Due to climate change, the frequency and intensity of threats such as earthquakes, hurricanes, winter storms, floods, droughts, landslides and fires are increasing. According to the World Resources Institute (WRI), double the number of people will be victims of flooding in 2030 than in 2020. These natural disasters will impact our territories, populations and the continuity of essential services, such as drinking water and wastewater treatment, which can, in particular, spill into the natural environment in the event of bad weather. Today we have to not only fight climate change and mitigate its effects, but also adapt to anything that cannot be avoided.
Water is essential to life. It is used for domestic purposes, drinking, eating, washing... but has other uses too. It is central to a number of industrial activities, to agriculture which consumes the most water, the construction industry and energy services. Veolia deploys its entire range of expertise to provide water supply and wastewater treatment services to municipalities, industry and consumers, under all circumstances. To do so, we develop resilience strategies and new tools to anticipate risks, make infrastructures more resilient and implement continuity plans in the event of sudden service interruptions.
Who are our customers?
To anticipate natural disasters and secure water services, the Group develops resilience strategies and a range of connected tools:
→ Hubgrade, control centres enable Veolia teams to remotely and continuously manage water, energy and waste facilities,
→ The SURface Flood Forecast tool (SURFF), developed by Veolia subsidiary Krüger in Copenhagen monitors the wastewater network and treatment plants in real time on the basis of weather conditions,
→ In real time the Kapta™3000 probes monitor the quality of the water passing through the networks and alert operators if there is a malfunction,
→ AQUAVISTA, a digital portal developed by Veolia Water Technologies for municipalities and industrial companies, enables them to monitor not only water consumption levels in real time and react in the event of a problem, but also the flow rate at the outlet of the circuit, and if necessary obtain assistance from Veolia experts,
→ The SWiM (Smart Water Integrated Management) tool,commissioned by Pražské Vodovody a Kanalizace (PVK), the operator in charge of Prague's water services, and Veolia, is used to manage and monitor the entire water network.
A water expert since 1853, Veolia develops innovative, digital solutions to anticipate the threats posed by natural disasters and guarantee continuity of service.
Benefits for our customers
Continuity of service
They chose this solution
Following periods of heavy rainfall, Copenhagen decided to protect itself and be more resilient with a view to avoiding the discharge of wastewater into its port during flooding events.

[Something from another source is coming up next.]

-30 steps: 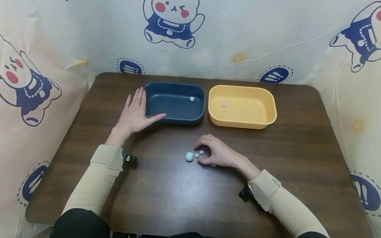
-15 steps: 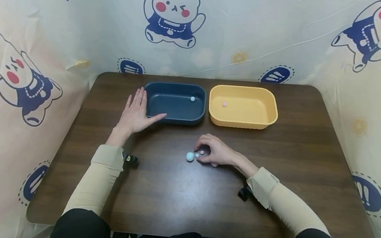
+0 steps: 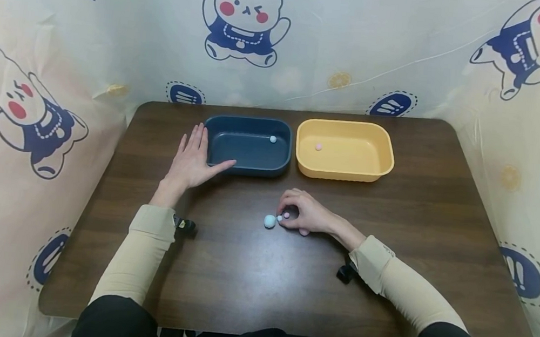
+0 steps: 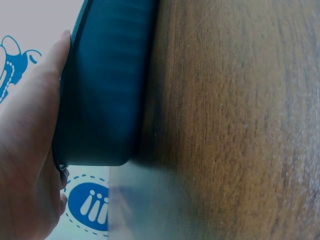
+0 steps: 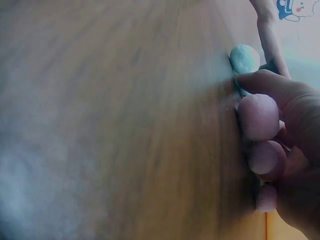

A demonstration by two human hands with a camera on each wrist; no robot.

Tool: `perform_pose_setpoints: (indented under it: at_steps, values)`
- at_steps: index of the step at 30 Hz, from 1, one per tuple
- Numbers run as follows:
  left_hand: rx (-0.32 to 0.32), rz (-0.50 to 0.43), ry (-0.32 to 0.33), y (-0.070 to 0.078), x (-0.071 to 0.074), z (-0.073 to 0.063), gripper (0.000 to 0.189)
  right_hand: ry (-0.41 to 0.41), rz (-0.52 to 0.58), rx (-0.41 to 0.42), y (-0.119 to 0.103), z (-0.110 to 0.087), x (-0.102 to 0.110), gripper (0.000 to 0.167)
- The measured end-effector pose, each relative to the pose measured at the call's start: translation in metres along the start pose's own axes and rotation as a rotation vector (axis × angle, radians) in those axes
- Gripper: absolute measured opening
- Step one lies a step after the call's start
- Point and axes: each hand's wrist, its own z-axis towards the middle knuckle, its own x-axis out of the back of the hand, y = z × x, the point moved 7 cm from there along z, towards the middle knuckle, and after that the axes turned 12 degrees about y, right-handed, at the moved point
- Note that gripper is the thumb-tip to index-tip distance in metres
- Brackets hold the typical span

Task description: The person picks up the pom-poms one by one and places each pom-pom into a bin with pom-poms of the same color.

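Note:
My left hand (image 3: pixel 189 163) rests on the left end of the dark blue bin (image 3: pixel 248 153), fingers straight and thumb spread along the near rim. In the left wrist view that hand lies against the bin's wall (image 4: pixel 100 90). Between thumb and index finger, my right hand (image 3: pixel 311 216) pinches a small light-blue ball (image 3: pixel 280 218). A larger light-blue ball (image 3: pixel 270 221) sits just left of the fingertips. Under the curled fingers is a small pink ball (image 3: pixel 287 215); another pink ball (image 3: pixel 304 232) shows below the palm. The right wrist view has several pink balls (image 5: pixel 259 117) in a row beside the thumb.
On the brown table (image 3: pixel 240 274), a yellow bin (image 3: pixel 350 150) stands right of the blue one. A pink ball (image 3: pixel 318 147) lies in the yellow bin and a light-blue ball (image 3: pixel 273 139) in the blue bin. Patterned sheeting (image 3: pixel 311 42) hangs behind and at the sides.
The right thumb and index finger have closed together on the small light-blue ball, which has shifted slightly up. The left hand has stayed in place at the bin.

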Motion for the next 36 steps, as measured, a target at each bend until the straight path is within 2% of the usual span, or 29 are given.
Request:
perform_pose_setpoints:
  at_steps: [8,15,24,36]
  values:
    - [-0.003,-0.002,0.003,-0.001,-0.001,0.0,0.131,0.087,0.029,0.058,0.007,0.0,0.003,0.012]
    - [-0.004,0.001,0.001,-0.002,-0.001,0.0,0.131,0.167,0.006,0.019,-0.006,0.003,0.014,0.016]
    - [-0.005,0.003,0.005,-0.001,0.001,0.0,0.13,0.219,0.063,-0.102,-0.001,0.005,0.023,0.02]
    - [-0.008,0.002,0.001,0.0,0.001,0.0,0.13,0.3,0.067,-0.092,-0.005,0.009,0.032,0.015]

Thanks to the SURFF tool, the city has advance warning of the risk of rainfall, can visualize flood zones and manage its facilities remotely. During the heavy rains of 2011, the use of SURFF is estimated to have saved the city €200 million.
Vallée de la Bièvre
The July 1982 floods in the Vallée de la Bièvre caused significant human and financial damage. After two additional retention basins were built to increase the volume that could be stored by 64,000 m3 , the SIAVB (Syndicat Intercommunal pour l'Assainissement de la Vallée de la Bièvre) called on Veolia's expertise to guard against new risks with: the installation of rain gauges, continuous assessment of the hydrological functioning of the Bièvre River and its regulation system, introduction of a flood forecasting tool to identify the areas that would be impacted during crises, and so on.
The New Orleans
In 2005, Hurricane Katrina devastated the coast of the Gulf of Mexico. 80% of the city of New Orleans was flooded and 1,800 people lost their lives. To protect against similar events, or any other impact or chronic stress factor, the city decided to measure its exposure and transform its urban system in order to increase its resilience. The challenge was taken up in the risk assessment plan implemented by Veolia, the reinsurer Swiss Re and New Orleans under the world’s first public resilience partnership.